Where a line below includes the word "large", copy that line.

--- Data for analysis Enclosed Below ---

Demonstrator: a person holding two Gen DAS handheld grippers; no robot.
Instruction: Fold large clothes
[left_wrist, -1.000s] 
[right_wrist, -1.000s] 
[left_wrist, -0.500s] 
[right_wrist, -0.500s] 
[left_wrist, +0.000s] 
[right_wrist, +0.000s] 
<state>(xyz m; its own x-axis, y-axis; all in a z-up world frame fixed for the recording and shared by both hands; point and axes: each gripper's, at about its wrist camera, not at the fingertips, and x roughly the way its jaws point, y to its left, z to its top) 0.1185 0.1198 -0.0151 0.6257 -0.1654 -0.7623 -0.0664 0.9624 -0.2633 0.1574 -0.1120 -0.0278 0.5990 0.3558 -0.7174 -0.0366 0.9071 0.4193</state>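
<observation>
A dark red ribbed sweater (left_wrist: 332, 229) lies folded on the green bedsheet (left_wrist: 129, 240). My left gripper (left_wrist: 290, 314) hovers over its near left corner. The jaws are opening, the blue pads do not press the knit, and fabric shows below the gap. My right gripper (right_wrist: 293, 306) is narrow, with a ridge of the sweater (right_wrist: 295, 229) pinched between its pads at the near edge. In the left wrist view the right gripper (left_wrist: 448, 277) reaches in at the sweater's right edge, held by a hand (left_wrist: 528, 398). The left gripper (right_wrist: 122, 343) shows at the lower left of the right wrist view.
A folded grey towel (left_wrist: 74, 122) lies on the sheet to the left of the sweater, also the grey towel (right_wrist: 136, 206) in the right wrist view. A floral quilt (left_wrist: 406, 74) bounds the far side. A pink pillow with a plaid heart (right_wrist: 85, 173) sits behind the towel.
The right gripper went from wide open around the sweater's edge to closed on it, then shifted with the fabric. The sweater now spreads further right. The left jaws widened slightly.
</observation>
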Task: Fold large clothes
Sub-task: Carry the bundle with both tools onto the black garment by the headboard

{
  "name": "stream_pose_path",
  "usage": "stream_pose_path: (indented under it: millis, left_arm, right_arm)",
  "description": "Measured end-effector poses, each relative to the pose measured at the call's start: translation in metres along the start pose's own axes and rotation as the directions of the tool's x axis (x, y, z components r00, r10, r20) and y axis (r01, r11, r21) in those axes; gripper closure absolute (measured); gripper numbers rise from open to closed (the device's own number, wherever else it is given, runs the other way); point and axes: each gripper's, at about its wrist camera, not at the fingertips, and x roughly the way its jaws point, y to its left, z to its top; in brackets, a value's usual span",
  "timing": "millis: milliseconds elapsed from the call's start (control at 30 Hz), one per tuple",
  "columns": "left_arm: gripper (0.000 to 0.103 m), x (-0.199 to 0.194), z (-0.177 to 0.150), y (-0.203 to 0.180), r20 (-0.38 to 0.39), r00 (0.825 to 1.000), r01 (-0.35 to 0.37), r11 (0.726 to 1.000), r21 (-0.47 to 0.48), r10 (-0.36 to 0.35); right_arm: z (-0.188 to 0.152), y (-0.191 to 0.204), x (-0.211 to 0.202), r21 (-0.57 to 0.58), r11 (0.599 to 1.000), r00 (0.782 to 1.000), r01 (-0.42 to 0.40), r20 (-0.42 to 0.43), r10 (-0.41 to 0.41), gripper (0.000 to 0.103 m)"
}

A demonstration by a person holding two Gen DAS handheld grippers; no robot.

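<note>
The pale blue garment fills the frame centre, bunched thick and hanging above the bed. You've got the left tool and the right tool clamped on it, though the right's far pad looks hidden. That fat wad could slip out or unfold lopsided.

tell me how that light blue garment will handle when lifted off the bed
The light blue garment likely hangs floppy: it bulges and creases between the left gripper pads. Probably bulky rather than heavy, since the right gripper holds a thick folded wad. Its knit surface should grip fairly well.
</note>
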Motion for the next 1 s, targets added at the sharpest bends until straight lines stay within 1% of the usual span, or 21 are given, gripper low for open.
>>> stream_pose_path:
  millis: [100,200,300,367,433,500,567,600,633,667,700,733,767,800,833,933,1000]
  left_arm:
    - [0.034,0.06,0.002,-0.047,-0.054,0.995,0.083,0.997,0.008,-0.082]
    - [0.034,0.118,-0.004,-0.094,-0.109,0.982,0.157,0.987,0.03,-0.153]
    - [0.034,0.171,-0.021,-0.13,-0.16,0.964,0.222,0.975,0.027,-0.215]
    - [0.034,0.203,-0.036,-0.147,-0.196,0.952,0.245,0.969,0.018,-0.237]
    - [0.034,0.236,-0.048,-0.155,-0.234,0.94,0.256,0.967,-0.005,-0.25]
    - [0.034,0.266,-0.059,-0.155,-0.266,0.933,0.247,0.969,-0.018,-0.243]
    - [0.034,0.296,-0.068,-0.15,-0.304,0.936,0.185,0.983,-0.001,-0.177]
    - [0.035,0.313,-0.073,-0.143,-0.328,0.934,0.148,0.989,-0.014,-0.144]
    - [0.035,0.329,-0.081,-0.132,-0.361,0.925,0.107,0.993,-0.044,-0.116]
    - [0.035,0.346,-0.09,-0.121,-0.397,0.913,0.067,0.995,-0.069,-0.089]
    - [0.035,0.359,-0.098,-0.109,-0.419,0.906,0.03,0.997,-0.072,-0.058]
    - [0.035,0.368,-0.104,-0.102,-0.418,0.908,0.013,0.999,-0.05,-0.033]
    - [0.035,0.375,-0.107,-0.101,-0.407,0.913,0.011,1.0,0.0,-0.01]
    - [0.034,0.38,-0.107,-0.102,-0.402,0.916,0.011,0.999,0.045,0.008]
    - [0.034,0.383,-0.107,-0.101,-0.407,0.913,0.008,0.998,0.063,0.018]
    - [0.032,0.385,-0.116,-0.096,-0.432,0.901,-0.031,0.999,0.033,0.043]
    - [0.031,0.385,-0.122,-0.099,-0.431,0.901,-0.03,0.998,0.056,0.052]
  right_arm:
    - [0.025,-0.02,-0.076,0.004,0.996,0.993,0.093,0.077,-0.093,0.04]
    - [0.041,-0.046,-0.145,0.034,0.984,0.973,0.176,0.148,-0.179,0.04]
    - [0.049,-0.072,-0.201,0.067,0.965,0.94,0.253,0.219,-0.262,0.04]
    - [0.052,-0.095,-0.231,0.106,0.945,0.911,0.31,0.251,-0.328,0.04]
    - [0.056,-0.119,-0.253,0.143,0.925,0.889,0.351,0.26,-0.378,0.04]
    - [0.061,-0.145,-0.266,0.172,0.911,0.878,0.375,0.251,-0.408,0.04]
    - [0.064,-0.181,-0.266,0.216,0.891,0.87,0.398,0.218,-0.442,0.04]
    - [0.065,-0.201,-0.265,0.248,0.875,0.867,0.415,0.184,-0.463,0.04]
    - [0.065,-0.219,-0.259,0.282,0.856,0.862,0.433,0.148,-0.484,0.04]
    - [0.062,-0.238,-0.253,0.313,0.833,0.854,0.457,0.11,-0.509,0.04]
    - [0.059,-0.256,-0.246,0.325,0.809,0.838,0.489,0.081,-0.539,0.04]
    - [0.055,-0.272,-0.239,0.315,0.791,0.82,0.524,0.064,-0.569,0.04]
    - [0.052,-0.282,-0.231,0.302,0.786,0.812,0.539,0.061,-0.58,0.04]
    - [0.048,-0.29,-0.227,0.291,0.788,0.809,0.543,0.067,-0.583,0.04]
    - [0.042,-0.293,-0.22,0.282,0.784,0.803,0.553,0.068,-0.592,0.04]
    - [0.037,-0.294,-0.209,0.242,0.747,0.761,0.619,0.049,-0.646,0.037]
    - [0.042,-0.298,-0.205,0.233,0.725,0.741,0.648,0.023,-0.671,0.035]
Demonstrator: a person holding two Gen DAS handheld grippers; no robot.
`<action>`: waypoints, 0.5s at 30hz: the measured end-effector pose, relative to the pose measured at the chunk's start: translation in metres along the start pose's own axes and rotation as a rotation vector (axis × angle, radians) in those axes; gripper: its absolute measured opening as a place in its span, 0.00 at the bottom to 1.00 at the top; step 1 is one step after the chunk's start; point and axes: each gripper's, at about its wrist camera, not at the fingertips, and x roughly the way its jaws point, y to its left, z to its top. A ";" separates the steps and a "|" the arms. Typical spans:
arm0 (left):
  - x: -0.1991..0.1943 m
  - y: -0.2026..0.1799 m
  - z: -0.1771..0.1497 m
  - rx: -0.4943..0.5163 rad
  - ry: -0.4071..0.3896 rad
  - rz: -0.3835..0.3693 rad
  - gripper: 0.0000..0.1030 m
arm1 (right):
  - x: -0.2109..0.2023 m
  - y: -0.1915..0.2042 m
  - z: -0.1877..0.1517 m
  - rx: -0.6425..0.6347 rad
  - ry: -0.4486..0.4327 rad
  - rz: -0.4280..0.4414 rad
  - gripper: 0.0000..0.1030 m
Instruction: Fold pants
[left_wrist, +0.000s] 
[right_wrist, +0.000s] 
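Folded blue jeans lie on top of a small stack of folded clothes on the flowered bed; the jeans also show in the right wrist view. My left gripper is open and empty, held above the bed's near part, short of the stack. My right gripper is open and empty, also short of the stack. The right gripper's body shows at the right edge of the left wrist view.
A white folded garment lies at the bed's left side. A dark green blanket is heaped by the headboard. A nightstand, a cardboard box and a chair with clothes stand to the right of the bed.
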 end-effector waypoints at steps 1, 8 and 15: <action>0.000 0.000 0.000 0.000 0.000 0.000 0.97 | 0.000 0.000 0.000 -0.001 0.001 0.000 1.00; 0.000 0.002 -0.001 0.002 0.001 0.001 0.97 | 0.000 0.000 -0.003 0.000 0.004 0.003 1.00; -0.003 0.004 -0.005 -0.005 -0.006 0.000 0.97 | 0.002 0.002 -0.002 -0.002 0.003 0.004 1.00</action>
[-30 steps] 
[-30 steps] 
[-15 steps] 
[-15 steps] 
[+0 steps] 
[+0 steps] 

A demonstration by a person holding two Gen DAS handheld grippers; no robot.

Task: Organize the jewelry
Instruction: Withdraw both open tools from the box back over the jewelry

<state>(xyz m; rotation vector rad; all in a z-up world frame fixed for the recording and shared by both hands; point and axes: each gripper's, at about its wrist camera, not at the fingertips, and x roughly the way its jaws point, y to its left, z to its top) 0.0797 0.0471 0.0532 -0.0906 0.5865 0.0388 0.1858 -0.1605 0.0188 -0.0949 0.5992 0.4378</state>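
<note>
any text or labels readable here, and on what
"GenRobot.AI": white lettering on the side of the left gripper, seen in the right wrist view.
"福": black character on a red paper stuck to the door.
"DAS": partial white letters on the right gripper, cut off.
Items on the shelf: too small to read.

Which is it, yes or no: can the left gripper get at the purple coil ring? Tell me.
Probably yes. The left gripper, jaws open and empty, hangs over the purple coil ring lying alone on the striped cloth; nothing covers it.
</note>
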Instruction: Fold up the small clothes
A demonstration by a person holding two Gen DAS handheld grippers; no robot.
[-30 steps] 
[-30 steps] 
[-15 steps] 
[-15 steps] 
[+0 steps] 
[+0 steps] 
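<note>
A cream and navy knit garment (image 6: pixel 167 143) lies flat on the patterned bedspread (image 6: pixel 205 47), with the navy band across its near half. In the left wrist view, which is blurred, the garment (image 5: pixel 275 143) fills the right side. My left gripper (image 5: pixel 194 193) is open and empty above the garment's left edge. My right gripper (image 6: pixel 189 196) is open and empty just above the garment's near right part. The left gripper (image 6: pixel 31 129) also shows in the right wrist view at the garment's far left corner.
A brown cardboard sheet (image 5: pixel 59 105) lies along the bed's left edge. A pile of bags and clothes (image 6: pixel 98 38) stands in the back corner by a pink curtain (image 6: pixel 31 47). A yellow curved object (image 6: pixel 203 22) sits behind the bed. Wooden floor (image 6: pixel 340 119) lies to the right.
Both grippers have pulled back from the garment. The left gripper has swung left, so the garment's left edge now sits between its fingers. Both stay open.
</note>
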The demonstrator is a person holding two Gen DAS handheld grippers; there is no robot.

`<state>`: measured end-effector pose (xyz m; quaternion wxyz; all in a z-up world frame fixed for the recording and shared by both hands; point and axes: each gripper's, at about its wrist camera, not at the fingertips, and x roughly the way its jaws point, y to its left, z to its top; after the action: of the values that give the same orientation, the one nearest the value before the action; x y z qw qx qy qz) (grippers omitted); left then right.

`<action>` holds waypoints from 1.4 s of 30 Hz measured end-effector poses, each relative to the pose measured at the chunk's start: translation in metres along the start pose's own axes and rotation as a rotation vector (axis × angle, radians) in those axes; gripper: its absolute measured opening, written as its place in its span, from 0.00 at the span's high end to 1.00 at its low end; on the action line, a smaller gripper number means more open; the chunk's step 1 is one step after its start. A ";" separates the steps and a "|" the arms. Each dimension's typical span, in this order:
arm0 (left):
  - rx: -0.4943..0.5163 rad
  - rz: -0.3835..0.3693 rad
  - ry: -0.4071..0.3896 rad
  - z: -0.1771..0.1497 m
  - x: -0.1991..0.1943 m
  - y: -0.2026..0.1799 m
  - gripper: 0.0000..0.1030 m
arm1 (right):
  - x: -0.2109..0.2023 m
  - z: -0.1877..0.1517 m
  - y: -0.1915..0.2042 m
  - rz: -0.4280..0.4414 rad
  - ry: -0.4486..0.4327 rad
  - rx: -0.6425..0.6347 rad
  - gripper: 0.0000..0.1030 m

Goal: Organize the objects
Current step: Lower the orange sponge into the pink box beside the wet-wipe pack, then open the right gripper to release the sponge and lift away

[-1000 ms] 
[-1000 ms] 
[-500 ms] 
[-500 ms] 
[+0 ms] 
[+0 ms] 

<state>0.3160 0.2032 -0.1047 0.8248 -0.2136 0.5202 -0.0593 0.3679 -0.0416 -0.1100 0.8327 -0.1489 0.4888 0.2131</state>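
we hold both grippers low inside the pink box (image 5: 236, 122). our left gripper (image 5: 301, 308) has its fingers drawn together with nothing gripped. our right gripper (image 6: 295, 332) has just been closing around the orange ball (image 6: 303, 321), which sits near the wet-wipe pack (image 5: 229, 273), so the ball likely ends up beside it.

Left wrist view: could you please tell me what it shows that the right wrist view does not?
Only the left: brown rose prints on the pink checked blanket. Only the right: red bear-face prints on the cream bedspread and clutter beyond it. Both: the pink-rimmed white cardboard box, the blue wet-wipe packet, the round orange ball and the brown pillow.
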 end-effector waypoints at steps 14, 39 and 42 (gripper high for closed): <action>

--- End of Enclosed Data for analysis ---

* Output:
Instruction: Fold large clothes
Task: Fold large clothes

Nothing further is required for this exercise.